Introducing baby to solids

Here are a few steps to follow when introducing your baby to solids:

  • Choose a time when both you and your baby are calm and relaxed
  • As milk is still the most important part of your baby’s diet, breastfeed her or give her a formula feed first.
  • Sit baby in a highchair or on your lap.
  • Offer her one or two teaspoons of smooth, pureed fruit, veges, or cereal once a day, or let her sample a small spoon of well-mashed soft food that the rest of your family is eating.
  • Let her taste the food by sucking it off the spoon.
  • If at first baby spits out the food, be patient and try again at another time or with a different food type.
  • Introduce new foods slowly and allow her time to get used to a variety of tastes and textures. You’ll quickly discover which tastes she prefers over others.
  • Start with one food at a time and add a new food every two to four days.
  • Start with one to two teaspoons of food a day, gradually building up to about a quarter-cup of food.
  • Follow her appetite; she’ll quickly let you know if she’s still hungry.

 

What should I start with?

It’s important you continue to breastfeed to formula feed your baby when starting on solids, to keep her hydrated and ensure she gets the essential nutrients she needs. Breast or formula milk will still be her main source of food, at least for a few more months as she gradually increases her intake of solid foods. Breast or formula milk will still be her main source of food, at least for a few more months as she gradually increases her intake of solid foods.
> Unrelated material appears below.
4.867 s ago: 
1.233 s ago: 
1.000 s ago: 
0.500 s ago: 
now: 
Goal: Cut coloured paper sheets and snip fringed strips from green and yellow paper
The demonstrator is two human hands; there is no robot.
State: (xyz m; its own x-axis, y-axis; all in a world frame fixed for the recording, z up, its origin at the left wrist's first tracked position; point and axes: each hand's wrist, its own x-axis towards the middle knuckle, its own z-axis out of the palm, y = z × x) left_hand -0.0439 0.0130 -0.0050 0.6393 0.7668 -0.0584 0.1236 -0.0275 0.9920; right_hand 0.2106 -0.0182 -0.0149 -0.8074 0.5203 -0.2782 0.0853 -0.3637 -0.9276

The most common first baby food is single-grain, iron-fortified cereal. These boost your baby’s iron intake and they’re easy for her to digest. You can also start her out with pureed fruits and vegetables like carrots, pears, prunes, kumara, avocado, bananas, and peaches.

Feed her one new food at a time and wait two to four days before starting a new food. After each new food, watch for any signs of an allergic reaction such as diarrhoea, rash or vomiting. If your baby experiences any of these, consult your doctor immediately.

 

Here are some solid foods to start with:
  • Baby cereals are a good first food as they contain the necessary iron essential for baby’s healthy development. Combine one teaspoon of cereal with four to five teaspoons of breast milk or formula, slowly thickening by adding more cereal as baby gets used to swallowing.
  • Pureed vegetables and fruit including apples, pears, apricots, potato, kumara, and pumpkin. Start with a single fruit or vegetable, then gradually combine fruits and vegetables, then gradually combine fruits and vegetables to provide a more varied diet.
  • Mashed or finger foods. Wait until baby is a little older, around the nine to 12 month mark, before introducing finely chopped or mashed finger foods like soft fruit and vegetables, ground meat and soft rice.

 

What should I avoid?

There are a number of foods to avoid feeding baby early on. These included added salt, sugar, and artificial sweeteners. Dairy products should be avoided until baby is at least nine months old while egg and cow’s milk should only be introduced when baby is over a year old. Honey, citrus, nuts, dried fruit, and peanut butter should all be excluded because of allergy risk or gastric problems.

 

General guide

From six months:
  • Try a new food in the morning or afternoon so that if baby has any reaction to it, you’re able to deal with it during the day, rather than at night time.
  • Once you know that baby is happy with certain foods, try offering her solids in the evening to fill her tummy before sleep.
  • Introduce a new food every two to four days.
  • If baby refuses or doesn’t like one food, try something else instead. It can take her a while to decide she likes a food, so don’t give up on the one she refused, but try her with it a few days later.
From six to eight months:
  • Introduce baby to a variety of foods and a range of tastes and textures.
  • Mix any food she doesn’t like with foods that she does enjoy, to encourage her to eat a good range of foods.
  • Work towards feeding her three meals a day.
From eight to nine months
  • Baby can hold her own food now and will try to feed herself, so prepare yourself for a mess!
  • Feed her pieces of fruit, vegetables, and even toast that she can hold herself.